**About this exercise**. Repeat verbatim the lines of the data below, beginning with the line containing "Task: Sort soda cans" and continuing to the end.

**Available data**.

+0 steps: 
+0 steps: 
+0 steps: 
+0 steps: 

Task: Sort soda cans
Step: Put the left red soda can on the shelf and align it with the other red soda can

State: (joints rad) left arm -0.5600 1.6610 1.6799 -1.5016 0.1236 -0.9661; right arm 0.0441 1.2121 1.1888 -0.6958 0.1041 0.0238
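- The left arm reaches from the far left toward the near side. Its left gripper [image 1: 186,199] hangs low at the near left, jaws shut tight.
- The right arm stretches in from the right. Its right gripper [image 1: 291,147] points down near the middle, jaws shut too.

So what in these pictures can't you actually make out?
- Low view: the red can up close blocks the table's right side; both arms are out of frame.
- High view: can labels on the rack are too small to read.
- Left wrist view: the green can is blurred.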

**Answer area**.
Task: Sort soda cans
Step: Put the left red soda can on the shelf and align it with the other red soda can

State: (joints rad) left arm -0.5600 1.6610 1.6799 -1.5016 0.1236 -0.9661; right arm 0.0441 1.2121 1.1888 -0.6958 0.1041 0.0238
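- The left arm reaches from the far left toward the near side. Its left gripper [image 1: 186,199] hangs low at the near left, jaws shut tight.
- The right arm stretches in from the right. Its right gripper [image 1: 291,147] points down near the middle, jaws shut too.

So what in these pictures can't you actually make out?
- Low view: the red can up close blocks the table's right side; both arms are out of frame.
- High view: can labels on the rack are too small to read.
- Left wrist view: the green can is blurred.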

Nothing more belongs to the answer.